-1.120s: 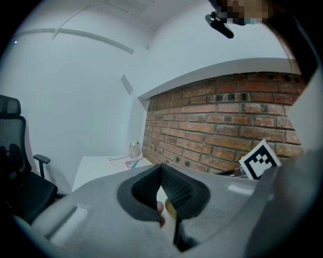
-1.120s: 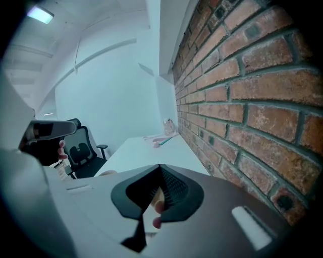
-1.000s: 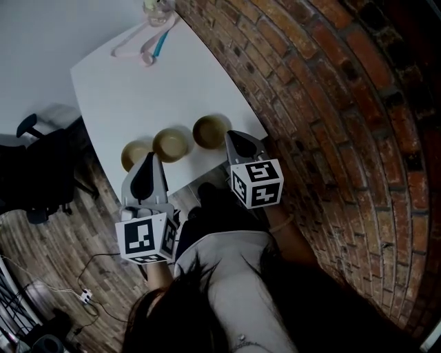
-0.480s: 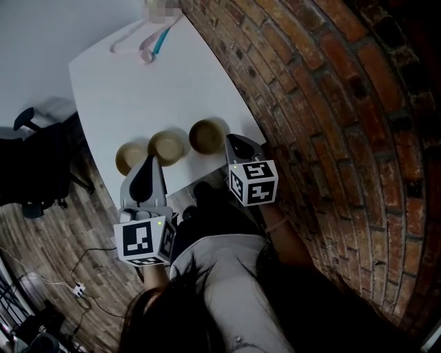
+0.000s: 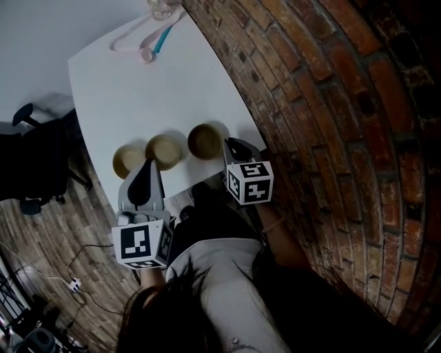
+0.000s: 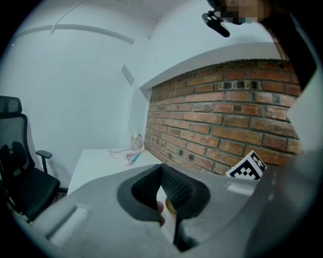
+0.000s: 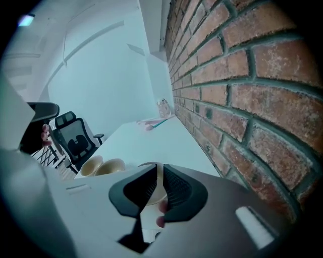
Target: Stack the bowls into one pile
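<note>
Three tan bowls stand in a row near the front edge of the white table: a left bowl, a middle bowl and a right bowl. My left gripper hovers at the table edge just in front of the left and middle bowls, shut and empty. My right gripper is beside the right bowl, also shut on nothing. In the right gripper view the left bowl and middle bowl show fully, while the right bowl is partly hidden behind the jaws of that gripper. The left gripper hides most of the table.
A brick wall runs along the table's right side. Pink and blue items and a glass jar lie at the far end. A black office chair stands left of the table, over wooden floor.
The head view has shifted a little. Both grippers stay shut near the table edge, and the three bowls have not moved.
</note>
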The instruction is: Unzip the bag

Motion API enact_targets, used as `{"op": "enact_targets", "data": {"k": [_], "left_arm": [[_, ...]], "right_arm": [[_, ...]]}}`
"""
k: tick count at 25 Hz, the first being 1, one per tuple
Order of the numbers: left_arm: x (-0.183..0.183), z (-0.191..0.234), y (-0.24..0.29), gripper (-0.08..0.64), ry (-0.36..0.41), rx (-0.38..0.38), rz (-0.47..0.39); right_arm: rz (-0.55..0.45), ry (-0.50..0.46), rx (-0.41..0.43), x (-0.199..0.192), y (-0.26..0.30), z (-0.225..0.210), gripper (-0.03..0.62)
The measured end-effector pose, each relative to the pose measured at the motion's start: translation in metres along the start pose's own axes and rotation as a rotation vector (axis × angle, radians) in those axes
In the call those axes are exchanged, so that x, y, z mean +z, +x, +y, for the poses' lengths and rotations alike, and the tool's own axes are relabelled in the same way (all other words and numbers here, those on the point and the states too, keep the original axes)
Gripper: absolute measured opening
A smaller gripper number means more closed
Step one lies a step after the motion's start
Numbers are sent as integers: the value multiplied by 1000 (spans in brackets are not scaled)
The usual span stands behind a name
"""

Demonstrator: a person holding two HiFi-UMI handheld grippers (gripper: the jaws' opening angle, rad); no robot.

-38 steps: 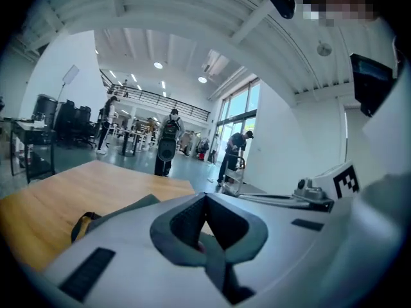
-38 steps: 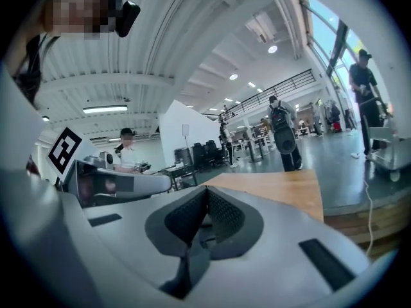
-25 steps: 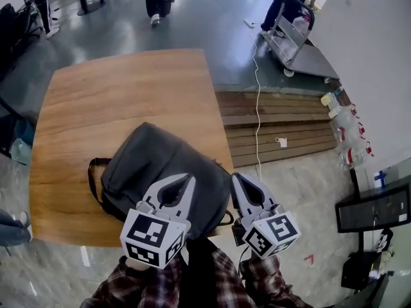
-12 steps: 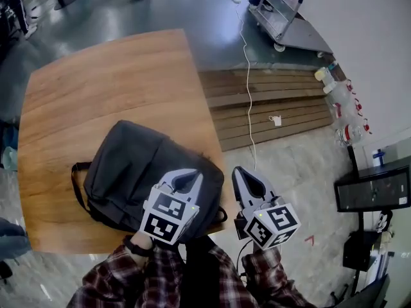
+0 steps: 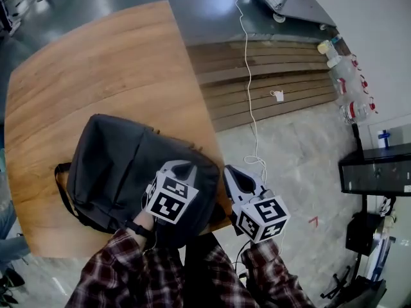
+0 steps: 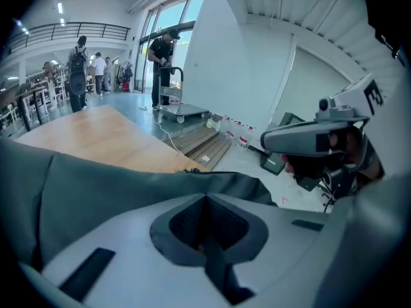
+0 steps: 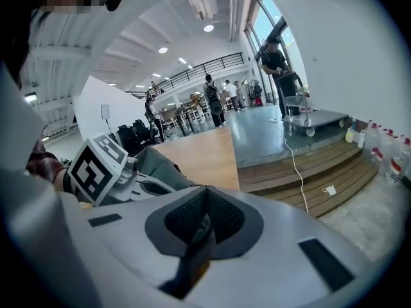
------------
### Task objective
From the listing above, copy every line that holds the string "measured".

### Answer to this task
The measured end-effector pose, each relative to the pose measured at the motion's start: translation in metres along the start pose's own axes and rotation as a rotation vector (axis × angle, radians) in those axes
Gripper: absolute measured opening

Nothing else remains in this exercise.